Jack’s all right

by Rick Johansen

Arguably, the best news of the year so far is Jack Monroe’s libel victory against a Daily Mail columnist,who didn’t even have the bottle to attend court and is now facing a legal bill of over £300,000. Whilst I remain concerned about our libel laws, which have often been used to quash free speech, I’ll make an exception this time. The Mail columnist used her powerful position to tweet a lie about Monroe, claiming that the food blogger condoned vandalism of a war memorial. It was among the most expensive tweets of all time.

I am going to repeat my view that it really is time people stopped funding hate and no popular media outlet peddles hate more than the Mail. It specialises in attacking those who normally have no comeback, spreading hate against anyone who doesn’t fit in with its twisted view of how the country should be. It is especially antagonistic towards anyone of a left-leaning political disposition and foreigners. The Mail would certainly not like me, hopefully.

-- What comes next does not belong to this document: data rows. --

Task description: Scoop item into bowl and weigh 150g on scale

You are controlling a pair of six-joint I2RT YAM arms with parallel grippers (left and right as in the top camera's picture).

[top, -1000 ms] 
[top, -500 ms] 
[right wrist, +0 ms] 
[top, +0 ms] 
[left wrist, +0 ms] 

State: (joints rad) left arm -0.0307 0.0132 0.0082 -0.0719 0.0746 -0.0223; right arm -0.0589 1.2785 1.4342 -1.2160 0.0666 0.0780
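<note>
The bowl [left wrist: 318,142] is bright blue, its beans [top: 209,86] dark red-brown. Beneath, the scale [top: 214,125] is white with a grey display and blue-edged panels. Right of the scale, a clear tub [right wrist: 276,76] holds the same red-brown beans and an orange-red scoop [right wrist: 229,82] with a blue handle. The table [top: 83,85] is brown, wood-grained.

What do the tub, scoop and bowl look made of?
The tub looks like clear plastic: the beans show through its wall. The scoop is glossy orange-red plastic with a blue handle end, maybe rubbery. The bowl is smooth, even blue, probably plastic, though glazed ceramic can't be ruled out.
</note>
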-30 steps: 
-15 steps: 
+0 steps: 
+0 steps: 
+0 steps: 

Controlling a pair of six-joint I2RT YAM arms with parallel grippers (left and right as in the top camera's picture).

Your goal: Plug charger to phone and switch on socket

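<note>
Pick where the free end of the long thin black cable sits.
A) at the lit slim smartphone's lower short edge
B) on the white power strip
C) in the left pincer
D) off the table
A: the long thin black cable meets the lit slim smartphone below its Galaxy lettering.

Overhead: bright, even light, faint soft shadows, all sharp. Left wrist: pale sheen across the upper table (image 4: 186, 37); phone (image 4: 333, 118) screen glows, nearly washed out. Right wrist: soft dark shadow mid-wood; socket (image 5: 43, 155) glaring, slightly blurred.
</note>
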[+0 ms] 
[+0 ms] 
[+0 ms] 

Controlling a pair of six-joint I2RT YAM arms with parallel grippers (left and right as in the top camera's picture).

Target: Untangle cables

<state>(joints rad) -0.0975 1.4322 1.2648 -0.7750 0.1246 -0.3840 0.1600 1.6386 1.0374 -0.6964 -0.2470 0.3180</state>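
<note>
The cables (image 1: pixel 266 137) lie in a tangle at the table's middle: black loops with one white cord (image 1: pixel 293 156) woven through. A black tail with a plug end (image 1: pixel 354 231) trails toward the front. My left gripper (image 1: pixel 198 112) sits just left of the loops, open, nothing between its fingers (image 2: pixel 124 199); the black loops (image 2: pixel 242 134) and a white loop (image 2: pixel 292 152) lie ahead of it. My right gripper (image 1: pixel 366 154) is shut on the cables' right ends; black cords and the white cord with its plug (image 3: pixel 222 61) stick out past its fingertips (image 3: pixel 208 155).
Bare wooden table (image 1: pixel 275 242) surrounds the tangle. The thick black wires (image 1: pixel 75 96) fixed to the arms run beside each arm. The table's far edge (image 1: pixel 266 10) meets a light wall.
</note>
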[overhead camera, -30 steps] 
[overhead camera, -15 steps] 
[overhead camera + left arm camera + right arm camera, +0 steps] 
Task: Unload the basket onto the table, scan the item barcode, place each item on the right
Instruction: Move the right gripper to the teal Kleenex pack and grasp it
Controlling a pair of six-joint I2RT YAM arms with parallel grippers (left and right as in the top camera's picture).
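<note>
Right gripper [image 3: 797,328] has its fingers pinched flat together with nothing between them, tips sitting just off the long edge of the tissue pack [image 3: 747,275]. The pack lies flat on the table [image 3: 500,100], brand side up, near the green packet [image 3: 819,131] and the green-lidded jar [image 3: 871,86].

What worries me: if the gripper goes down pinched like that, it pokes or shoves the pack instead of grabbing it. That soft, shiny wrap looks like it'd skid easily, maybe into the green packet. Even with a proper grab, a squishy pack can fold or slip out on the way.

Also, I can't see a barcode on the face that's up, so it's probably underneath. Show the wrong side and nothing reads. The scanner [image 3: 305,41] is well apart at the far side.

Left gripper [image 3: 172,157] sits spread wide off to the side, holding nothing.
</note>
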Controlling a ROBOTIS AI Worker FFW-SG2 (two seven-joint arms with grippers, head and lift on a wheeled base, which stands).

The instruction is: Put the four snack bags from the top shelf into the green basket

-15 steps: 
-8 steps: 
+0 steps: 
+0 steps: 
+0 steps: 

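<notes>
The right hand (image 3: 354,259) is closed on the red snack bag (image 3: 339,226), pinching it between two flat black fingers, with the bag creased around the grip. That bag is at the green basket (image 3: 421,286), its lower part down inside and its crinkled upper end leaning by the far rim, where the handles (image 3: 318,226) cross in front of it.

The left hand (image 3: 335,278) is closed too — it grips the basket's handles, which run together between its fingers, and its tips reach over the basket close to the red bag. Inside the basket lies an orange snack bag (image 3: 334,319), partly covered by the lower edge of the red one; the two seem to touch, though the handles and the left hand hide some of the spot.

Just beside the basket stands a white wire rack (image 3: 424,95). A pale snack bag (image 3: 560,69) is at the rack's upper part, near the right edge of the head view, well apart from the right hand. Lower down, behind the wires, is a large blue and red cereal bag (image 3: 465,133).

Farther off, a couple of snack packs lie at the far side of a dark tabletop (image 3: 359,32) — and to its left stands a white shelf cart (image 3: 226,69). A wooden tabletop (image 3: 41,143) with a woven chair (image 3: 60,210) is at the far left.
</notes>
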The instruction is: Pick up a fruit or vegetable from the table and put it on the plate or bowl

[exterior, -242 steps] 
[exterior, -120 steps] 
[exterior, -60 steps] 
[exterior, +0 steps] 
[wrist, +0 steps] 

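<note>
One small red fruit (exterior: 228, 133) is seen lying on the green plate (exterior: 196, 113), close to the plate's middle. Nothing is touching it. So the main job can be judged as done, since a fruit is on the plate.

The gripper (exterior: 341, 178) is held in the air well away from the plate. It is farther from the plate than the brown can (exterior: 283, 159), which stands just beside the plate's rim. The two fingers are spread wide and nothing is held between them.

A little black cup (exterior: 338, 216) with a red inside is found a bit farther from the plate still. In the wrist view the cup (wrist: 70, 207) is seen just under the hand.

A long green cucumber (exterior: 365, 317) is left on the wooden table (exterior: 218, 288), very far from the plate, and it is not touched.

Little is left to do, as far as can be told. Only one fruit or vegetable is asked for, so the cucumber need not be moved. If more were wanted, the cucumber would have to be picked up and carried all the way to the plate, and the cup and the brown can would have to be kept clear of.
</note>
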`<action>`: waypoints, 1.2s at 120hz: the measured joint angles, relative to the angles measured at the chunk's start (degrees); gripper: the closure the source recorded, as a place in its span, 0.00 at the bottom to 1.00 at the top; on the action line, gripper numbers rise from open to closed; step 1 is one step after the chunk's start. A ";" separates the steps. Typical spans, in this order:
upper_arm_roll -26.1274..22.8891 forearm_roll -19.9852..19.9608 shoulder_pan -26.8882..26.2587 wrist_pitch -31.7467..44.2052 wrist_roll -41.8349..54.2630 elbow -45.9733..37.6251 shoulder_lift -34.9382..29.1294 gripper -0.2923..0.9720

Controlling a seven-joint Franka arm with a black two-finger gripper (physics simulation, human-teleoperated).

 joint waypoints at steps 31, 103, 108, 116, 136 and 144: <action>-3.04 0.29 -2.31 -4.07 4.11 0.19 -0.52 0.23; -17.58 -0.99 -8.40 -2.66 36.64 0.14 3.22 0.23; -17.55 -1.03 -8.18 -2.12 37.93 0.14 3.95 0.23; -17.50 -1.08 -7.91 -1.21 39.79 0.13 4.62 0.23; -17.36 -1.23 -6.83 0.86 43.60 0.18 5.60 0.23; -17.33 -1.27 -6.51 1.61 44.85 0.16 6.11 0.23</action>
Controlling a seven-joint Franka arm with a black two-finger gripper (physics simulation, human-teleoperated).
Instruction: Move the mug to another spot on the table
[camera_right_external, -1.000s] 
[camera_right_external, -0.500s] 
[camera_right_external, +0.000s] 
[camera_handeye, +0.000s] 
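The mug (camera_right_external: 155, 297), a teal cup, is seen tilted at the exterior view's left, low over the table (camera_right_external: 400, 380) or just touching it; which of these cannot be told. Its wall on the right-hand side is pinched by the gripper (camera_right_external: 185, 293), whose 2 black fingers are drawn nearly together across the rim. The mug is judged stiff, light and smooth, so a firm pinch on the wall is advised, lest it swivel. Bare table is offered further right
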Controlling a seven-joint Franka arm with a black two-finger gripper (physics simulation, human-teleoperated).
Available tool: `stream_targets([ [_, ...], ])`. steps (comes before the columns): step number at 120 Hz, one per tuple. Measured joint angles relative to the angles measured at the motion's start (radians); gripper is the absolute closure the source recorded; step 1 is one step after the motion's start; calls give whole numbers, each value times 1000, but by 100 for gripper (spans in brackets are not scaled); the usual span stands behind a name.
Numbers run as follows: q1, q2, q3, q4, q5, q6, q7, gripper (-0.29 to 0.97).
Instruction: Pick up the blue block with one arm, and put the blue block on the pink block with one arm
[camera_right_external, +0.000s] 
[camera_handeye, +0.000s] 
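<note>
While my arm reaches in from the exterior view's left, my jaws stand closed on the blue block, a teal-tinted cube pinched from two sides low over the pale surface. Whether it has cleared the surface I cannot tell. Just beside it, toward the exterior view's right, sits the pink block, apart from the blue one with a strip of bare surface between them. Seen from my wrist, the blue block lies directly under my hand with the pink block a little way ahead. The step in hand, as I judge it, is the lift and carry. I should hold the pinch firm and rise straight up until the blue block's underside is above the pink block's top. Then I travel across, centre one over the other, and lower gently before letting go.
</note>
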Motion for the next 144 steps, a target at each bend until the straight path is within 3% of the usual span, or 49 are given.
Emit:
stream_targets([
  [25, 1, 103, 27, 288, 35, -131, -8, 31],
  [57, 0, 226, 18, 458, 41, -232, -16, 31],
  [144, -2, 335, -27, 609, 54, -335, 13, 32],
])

Odious columnists who love to see their name in lights, no matter what the circumstances, will tone down their content when people stop buying the newspaper in which they appear and when advertisers stop advertising. It is the only power we have. The brilliant Jack Monroe showed the courage of a small army to take on the mighty Daily Mail and we should all savour her victory. All right, it’s not a victory for free speech in the literal sense and we must still seek to modify our libel laws to ensure free speech remains, but by the same token vicious, sleazy hacks should not be allowed to use their positions to lie about and defame people who can’t always answer back.

My main objection to these pound shop polemicists is that they are poor writers but, I suppose, they try to make up for their inability to write properly by writing purely to gain headlines. If readers are upset by what they read, it doesn’t matter because any publicity is good publicity.

As a soggy, wet, left of centre liberal type who reads the Guardian, I know that if my paper of choice started running anti migrant scare stories, doing demolition jobs on their favoured targets and the putrid, destructive journalism that demeans their own profession, I wouldn’t buy it. Whether you like it or not, if you buy the Mail or the other tawdry tabloids, you are directly funding hate. It doesn’t matter if you only buy the rag to do the crossword or because the sports section is so good, buy the Mail and you are encouraging the sort of venom that Jack Monroe was brave enough to stand up against.

My golden rule now is that if I go into a shop or supermarket that sells newspapers, I will always cover copies of the Mail with other papers. Small and petty-minded, for sure, but if they play dirty, then so can I.